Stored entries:
* * * *

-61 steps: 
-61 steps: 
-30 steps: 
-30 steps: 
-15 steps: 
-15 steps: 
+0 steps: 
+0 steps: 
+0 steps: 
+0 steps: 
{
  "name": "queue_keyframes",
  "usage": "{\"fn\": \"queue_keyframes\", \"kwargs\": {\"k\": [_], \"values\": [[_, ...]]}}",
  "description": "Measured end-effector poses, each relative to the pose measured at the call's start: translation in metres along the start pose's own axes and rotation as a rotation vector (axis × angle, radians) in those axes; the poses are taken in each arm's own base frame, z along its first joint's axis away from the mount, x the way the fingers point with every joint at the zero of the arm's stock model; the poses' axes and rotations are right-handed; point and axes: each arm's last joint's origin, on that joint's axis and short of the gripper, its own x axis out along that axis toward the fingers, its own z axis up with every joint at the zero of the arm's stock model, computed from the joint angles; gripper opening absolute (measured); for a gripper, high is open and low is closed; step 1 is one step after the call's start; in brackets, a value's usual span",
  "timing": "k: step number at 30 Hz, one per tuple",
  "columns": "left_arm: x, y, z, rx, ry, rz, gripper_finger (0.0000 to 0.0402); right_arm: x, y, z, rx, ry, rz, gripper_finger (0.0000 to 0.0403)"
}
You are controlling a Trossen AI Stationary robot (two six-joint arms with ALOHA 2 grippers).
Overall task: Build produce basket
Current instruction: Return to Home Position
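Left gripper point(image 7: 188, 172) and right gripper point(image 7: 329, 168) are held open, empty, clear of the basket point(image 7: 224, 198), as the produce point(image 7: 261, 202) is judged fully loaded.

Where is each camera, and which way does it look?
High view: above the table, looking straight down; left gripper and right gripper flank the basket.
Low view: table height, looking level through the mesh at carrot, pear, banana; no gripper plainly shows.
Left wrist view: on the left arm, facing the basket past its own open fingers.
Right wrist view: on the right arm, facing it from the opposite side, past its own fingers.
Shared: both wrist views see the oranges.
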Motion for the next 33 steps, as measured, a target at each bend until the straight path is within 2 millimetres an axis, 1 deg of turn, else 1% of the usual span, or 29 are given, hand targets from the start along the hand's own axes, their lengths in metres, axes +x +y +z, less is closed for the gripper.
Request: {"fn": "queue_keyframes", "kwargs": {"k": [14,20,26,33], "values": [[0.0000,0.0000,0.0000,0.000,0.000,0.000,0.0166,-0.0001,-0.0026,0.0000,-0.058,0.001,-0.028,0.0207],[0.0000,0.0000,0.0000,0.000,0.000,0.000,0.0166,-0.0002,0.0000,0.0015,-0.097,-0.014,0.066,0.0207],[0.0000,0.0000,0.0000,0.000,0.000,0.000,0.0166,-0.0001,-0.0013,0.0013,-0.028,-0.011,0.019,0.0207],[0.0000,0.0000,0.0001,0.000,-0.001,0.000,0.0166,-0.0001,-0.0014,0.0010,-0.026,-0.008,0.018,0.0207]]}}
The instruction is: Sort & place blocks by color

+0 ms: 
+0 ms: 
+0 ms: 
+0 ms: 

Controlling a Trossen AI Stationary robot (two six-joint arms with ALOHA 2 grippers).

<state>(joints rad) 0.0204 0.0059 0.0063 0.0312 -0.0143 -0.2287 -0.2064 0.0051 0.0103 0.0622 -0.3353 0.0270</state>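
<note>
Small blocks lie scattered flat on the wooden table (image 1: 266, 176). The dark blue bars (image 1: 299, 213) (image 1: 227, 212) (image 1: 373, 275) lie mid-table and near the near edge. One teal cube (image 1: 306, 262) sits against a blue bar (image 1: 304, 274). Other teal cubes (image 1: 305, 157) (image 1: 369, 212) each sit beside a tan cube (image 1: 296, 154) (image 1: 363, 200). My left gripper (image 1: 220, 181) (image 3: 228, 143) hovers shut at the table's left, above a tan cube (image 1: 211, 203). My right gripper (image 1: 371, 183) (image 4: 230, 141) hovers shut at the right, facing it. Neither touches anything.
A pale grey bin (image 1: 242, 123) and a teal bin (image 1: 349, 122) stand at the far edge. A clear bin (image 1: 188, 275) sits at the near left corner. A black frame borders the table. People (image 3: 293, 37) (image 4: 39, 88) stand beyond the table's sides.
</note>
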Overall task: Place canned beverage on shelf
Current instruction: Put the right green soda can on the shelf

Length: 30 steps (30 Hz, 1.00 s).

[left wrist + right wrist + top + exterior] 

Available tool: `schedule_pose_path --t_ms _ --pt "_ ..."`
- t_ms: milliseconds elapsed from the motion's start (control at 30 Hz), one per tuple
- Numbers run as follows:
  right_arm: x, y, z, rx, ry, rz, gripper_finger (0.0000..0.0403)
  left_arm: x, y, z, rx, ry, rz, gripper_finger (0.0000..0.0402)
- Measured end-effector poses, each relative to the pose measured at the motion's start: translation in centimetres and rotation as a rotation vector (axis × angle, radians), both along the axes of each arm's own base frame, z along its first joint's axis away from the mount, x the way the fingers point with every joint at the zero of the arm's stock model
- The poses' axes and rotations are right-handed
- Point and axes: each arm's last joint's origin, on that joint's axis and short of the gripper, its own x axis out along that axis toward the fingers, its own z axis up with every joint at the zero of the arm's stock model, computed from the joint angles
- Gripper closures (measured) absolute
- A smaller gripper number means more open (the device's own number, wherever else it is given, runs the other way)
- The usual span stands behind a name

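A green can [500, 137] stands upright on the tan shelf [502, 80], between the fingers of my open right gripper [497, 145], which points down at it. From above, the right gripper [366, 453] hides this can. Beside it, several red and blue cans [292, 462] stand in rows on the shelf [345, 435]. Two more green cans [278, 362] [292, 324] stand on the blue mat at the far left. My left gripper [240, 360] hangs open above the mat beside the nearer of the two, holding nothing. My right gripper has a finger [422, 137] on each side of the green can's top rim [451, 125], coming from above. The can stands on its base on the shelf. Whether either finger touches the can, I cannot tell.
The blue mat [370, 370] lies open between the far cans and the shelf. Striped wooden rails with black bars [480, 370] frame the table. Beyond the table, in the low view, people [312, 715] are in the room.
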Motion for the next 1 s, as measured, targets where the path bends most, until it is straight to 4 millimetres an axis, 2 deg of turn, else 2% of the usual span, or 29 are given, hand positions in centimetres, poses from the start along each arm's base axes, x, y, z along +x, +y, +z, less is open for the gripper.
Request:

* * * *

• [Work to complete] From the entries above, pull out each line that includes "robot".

• [Solution to this exercise]
You are controlling a Trossen AI Stationary robot (two six-joint arms with ALOHA 2 grippers).
Controlling a Trossen AI Stationary robot (two six-joint arms with ALOHA 2 grippers).

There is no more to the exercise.